Cinquantenaire de la revue Souffles
Rencontre
avec Kenza Sefrioui
Le
récit d’une génération
Critique
littéraire et journaliste, Kenza Sefrioui est l’auteure d’un livre somme sur
l’expérience inédite et originale de la revue Souffles dont le cinquantenaire est
célébré à travers le pays notamment à la Bibliothèque nationale de Rabat. Le
livre, La revue Souffles (1966-1973) Espoirs de révolution culturelle au Maroc
(Editions Sirocco) a reçu un important accueil critique et public et a obtenu
Le prix Grand Atlas en 2013.
Souffles
a été un moment important de la vie culturelle et politique du pays ; dès
sa création en 1966, elle a été la tribune d’une pensée autre, une pensée de
l’émancipation via la création. La poésie, la littérature d’une manière
générale, la peinture, le cinéma… ont été les vecteurs d’un nouvel engagement.

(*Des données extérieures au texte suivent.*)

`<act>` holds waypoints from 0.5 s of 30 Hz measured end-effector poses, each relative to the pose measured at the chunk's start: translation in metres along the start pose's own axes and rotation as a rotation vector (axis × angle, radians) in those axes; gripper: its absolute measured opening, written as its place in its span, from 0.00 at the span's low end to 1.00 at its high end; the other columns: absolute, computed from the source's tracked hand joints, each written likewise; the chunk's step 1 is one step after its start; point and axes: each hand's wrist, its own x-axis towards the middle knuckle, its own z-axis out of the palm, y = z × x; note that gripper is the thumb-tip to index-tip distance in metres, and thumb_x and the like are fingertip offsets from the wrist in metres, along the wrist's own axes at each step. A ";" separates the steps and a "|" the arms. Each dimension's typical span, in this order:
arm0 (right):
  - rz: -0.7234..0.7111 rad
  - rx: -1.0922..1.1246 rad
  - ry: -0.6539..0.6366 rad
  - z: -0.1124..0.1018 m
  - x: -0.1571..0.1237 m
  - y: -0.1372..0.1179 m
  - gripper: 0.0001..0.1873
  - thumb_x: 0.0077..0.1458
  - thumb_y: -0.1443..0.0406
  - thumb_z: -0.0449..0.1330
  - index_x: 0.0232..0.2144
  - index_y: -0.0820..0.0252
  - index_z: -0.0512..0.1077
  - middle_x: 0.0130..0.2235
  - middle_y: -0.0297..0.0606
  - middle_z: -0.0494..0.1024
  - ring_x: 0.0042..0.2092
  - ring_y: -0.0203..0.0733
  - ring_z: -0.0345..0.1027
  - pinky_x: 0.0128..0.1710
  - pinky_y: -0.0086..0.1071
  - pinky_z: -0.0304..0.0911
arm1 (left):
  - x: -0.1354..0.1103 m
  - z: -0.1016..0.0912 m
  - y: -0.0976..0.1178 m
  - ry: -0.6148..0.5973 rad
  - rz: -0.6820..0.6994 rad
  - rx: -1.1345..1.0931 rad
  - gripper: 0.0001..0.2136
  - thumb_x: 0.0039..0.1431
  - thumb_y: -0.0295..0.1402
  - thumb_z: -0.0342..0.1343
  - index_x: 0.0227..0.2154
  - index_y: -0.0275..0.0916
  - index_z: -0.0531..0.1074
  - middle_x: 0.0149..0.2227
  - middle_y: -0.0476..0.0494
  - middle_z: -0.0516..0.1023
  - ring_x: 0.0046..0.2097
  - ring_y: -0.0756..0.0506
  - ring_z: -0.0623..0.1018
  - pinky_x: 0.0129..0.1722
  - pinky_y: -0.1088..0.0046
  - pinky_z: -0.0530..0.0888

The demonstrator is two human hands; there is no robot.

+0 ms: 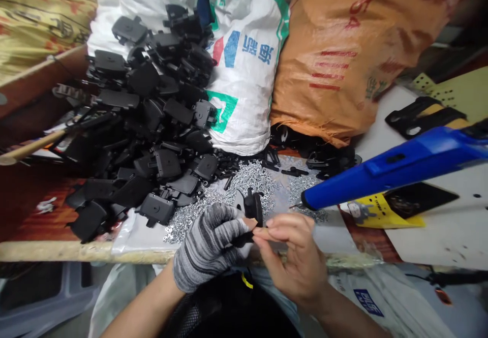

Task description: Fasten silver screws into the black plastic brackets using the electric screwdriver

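Note:
My left hand (211,244), in a grey striped glove with bare fingertips, is closed on a black plastic part (251,205) near the table's front edge. The part has an upright piece that sticks up above the fingers; its lower portion is hidden by the hand. My right hand (293,256) is bare, with its thumb and fingers pinched together against the part. Whatever lies in that pinch is too small to make out. Behind the hands lie a pile of silver screws (253,178) and a heap of small metal nuts (183,218).
Black plastic parts (168,162) are heaped at the left. A blue electric screwdriver (381,167) slants in from the right, its tip near more screws (303,188). A white sack (247,73) and an orange sack (328,58) stand at the back. A wooden handle (34,147) juts out leftward.

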 end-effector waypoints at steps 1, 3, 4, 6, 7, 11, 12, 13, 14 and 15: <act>-0.014 -0.021 0.011 -0.001 -0.001 -0.001 0.23 0.55 0.76 0.63 0.48 0.49 0.64 0.36 0.32 0.83 0.39 0.47 0.73 0.46 0.48 0.62 | 0.001 0.000 0.001 -0.011 0.008 -0.006 0.19 0.54 0.35 0.69 0.50 0.47 0.79 0.42 0.44 0.83 0.41 0.46 0.82 0.42 0.72 0.79; -0.035 0.007 0.027 -0.004 -0.001 0.000 0.22 0.56 0.75 0.63 0.47 0.49 0.64 0.35 0.31 0.83 0.38 0.46 0.72 0.45 0.47 0.62 | 0.004 0.000 0.002 -0.048 0.005 -0.058 0.17 0.54 0.35 0.68 0.48 0.46 0.79 0.41 0.45 0.82 0.40 0.46 0.82 0.40 0.73 0.79; -0.032 0.036 0.022 -0.005 0.000 0.001 0.22 0.56 0.75 0.63 0.47 0.50 0.64 0.35 0.31 0.82 0.38 0.45 0.72 0.45 0.46 0.62 | 0.006 0.000 0.002 -0.061 -0.002 -0.084 0.16 0.54 0.35 0.68 0.47 0.45 0.79 0.40 0.45 0.82 0.39 0.47 0.81 0.39 0.73 0.79; 0.021 0.055 -0.020 -0.009 0.003 0.004 0.19 0.56 0.74 0.62 0.46 0.51 0.65 0.35 0.32 0.81 0.40 0.45 0.71 0.45 0.45 0.63 | 0.010 0.000 0.002 -0.080 -0.015 -0.098 0.15 0.53 0.34 0.68 0.44 0.43 0.79 0.38 0.46 0.82 0.36 0.48 0.81 0.36 0.74 0.78; 0.064 0.045 -0.063 -0.011 0.006 0.005 0.16 0.57 0.73 0.62 0.45 0.52 0.66 0.36 0.32 0.81 0.42 0.45 0.71 0.46 0.44 0.63 | 0.011 0.001 0.001 -0.091 -0.011 -0.091 0.14 0.52 0.33 0.68 0.44 0.43 0.79 0.38 0.46 0.81 0.35 0.48 0.80 0.35 0.75 0.78; 0.156 0.148 -0.229 -0.014 0.011 0.002 0.12 0.58 0.70 0.62 0.43 0.51 0.70 0.37 0.31 0.81 0.46 0.44 0.72 0.47 0.42 0.65 | 0.016 0.006 0.000 -0.130 0.019 -0.110 0.12 0.53 0.33 0.67 0.41 0.41 0.78 0.35 0.46 0.81 0.34 0.48 0.79 0.33 0.75 0.76; 0.141 0.193 -0.248 -0.015 0.012 0.002 0.12 0.58 0.70 0.63 0.43 0.50 0.71 0.37 0.31 0.81 0.46 0.44 0.72 0.47 0.42 0.66 | 0.017 0.008 0.000 -0.131 0.030 -0.136 0.11 0.53 0.33 0.67 0.40 0.41 0.78 0.34 0.46 0.81 0.34 0.48 0.79 0.33 0.75 0.76; 0.121 0.205 -0.247 -0.017 0.012 0.002 0.12 0.58 0.69 0.63 0.43 0.49 0.72 0.37 0.31 0.82 0.47 0.44 0.73 0.48 0.42 0.67 | 0.018 0.009 0.000 -0.116 0.041 -0.156 0.11 0.53 0.33 0.67 0.39 0.41 0.77 0.34 0.46 0.80 0.34 0.48 0.78 0.33 0.74 0.76; 0.107 0.167 -0.209 -0.021 0.013 0.006 0.11 0.57 0.69 0.64 0.42 0.49 0.73 0.38 0.31 0.82 0.47 0.45 0.74 0.48 0.43 0.68 | 0.019 0.011 0.000 -0.092 0.059 -0.168 0.10 0.53 0.32 0.66 0.39 0.41 0.76 0.34 0.46 0.80 0.34 0.48 0.78 0.33 0.74 0.76; 0.109 0.094 -0.138 -0.029 0.014 0.012 0.11 0.57 0.68 0.64 0.42 0.48 0.74 0.40 0.33 0.81 0.48 0.47 0.74 0.49 0.44 0.69 | 0.020 0.012 0.000 -0.069 0.083 -0.176 0.10 0.53 0.31 0.66 0.39 0.41 0.75 0.34 0.46 0.79 0.34 0.49 0.78 0.33 0.74 0.75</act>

Rencontre avec Kenza Sefrioui autour de cette séquence phare de notre histoire
contemporaine.
Entretien
réalisé par Mohammed Bakrim
Kenza, est-ce qu’on
peut dire que Souffles, dix ans après l’indépendance du pays (1956-1966) fut la
première expression de la modernité dans son expression culturelle.
Souffles
a, en effet, fait date comme mouvement littéraire, artistique et intellectuel,
en réunissant autour de son projet la plupart de ceux qui sont ensuite devenus
les grands noms de l’art et de la pensée au Maroc et au Maghreb : les
écrivains Abdellatif Laâbi, Mostafa Nissabouri, Mohammed Khaïr-Eddine, puis
plus tard Tahar Ben Jelloun, les peintres Farid Belkahia, Mohammed Chabâa, Mohammed
Melehi, l’écrivain et cinéaste Ahmed Bouanani etc. C’est un groupe qui s’est
enrichi en quelques années par le bouche à oreille (et bien avant Internet et
les réseaux sociaux), jusqu’à rassembler plus d’une centaine de signatures
venues du Maroc, d’Algérie, de Tunisie, du Liban, de Syrie, de Palestine,
d’Angola, du Mozambique, de Haïti, de Martinique etc. La revue a frappé par la
force de sa ligne éditoriale, qui proposait un projet ouvertement moderne et
progressiste, et elle n’a pas manqué de saluer dans certains de ses aînés,
comme Driss Chraïbi, cette vision partagée.
Tu
appartiens aux jeunes générations, tu es née quand Souffles n’était plus
là : comment alors tu as découvert la revue et qu’est-ce qui a animé ta
volonté à en faire un travail de recherche universitaire et un livre ?
C’est grâce au
travail d’universités publiques américaines que j’ai eu accès à Souffles, et je tiens à rendre hommage à
Anne George et Thomas Spear qui ont numérisé l’intégralité des 22 numéros en
français dès la fin des années 1990. Cela m’a permis de découvrir cette revue,
car à l’époque, les exemplaires de la Bibliothèque générale de Rabat avaient
été mal conservés, et même pillés. Et j’ai eu un coup de cœur pour la liberté
de ton de ces numéros, pour la force et la pertinence des idées qui y étaient
exprimées sur la décolonisation, le rôle des intellectuels dans un pays du
Tiers-Monde, la langue nationale, l’héritage amazigh et juif, etc. Comme j’ai
été frappée par la beauté des textes littéraires et des œuvres reproduites. Au
fil de mes recherches, je me suis rendue compte de l’importance qu’avait eue Souffles dans la mémoire collective, en
raison de son évolution politique. C’est pour cela qu’après ma thèse, j’ai pris
un an pour transformer en livre ce travail académique, car je m’étais rendue
compte que les jeunes générations ignoraient cette histoire et qu’il était
nécessaire de la transmettre.
Peut-on dire que tout
a commencé par la poésie et la peinture ? quels sont les premiers noms qui
ont contribué autour de Laâbi à la concrétisation du projet ? Quel profil
socio-culturel se dégage de cette bande qui a choisi de monter « à
l’assaut du ciel » ?
Souffles
a été créée à l’initiative de jeunes poètes principalement francophones, donc
Abdellatif Laâbi, qui en est devenu le directeur, et Mostafa Nissabouri, qui
étaient très proches des artistes peintres qui enseignaient alors à l’École des
Beaux-Arts de Casablanca. C’était un groupe de jeunes citadins, issus des
classes moyennes, et qui appartenaient à l’infime minorité à avoir fait des
études supérieures. A l’époque, moins d’1% de la population arrivait au bac.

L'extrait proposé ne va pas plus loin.